- **About this task**
Those lines of the material below that fall between its first line and the line with "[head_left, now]", both included, are to be repeated exactly.

Data extract Block Start

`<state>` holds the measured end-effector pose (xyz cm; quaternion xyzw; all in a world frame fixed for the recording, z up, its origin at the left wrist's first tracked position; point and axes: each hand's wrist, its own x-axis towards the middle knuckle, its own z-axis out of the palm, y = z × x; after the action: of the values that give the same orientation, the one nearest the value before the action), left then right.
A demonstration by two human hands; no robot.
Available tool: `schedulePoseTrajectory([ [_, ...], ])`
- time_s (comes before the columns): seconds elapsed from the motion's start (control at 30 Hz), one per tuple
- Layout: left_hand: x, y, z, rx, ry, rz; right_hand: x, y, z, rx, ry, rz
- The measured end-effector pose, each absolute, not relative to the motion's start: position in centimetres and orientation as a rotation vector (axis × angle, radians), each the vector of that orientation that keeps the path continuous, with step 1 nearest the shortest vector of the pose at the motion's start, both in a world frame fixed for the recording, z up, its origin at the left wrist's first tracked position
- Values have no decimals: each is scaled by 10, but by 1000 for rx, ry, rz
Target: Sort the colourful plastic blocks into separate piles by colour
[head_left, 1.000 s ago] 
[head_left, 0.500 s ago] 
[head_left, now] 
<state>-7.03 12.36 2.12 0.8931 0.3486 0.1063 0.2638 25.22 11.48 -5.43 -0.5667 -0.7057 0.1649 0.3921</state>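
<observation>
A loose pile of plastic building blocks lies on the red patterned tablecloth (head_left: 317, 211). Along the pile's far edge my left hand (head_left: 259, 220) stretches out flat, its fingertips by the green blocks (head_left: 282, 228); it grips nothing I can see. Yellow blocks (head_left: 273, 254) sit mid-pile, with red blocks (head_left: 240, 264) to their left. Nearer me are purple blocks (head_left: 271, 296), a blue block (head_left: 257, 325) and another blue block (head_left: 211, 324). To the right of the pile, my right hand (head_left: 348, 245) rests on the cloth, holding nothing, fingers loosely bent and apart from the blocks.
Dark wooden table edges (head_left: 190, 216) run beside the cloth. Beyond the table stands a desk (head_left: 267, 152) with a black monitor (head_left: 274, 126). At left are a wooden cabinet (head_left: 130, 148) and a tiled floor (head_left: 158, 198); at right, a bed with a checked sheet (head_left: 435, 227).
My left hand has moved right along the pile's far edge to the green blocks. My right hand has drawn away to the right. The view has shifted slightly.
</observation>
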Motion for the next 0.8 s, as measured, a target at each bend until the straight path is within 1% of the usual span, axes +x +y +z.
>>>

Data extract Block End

- **Your solution**
`<state>` holds the measured end-effector pose (xyz cm; quaternion xyzw; all in a world frame fixed for the recording, z up, its origin at the left wrist's first tracked position; point and axes: each hand's wrist, its own x-axis towards the middle knuckle, its own z-axis out of the palm, y = z × x; after the action: of the values that give the same orientation, the one nearest the value before the action), left then right.
A demonstration by two human hands; no robot.
Available tool: `schedulePoseTrajectory([ [_, ...], ])`
- time_s (comes before the columns): seconds elapsed from the motion's start (control at 30 Hz), one per tuple
- Layout: left_hand: x, y, z, rx, ry, rz; right_hand: x, y, z, rx, ry, rz
- The measured end-effector pose, each absolute, not relative to the motion's start: position in centimetres and orientation as a rotation vector (axis × angle, radians), each the vector of that orientation that keeps the path continuous, with step 1 nearest the shortest vector of the pose at the motion's start, both in a world frame fixed for the recording, z up, its origin at the left wrist's first tracked position
- Values have no decimals: each is scaled by 10, but by 1000 for rx, ry, rz
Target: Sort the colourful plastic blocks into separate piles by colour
[head_left, 1.000 s ago] 
[head_left, 0.500 s ago] 
[head_left, now] 

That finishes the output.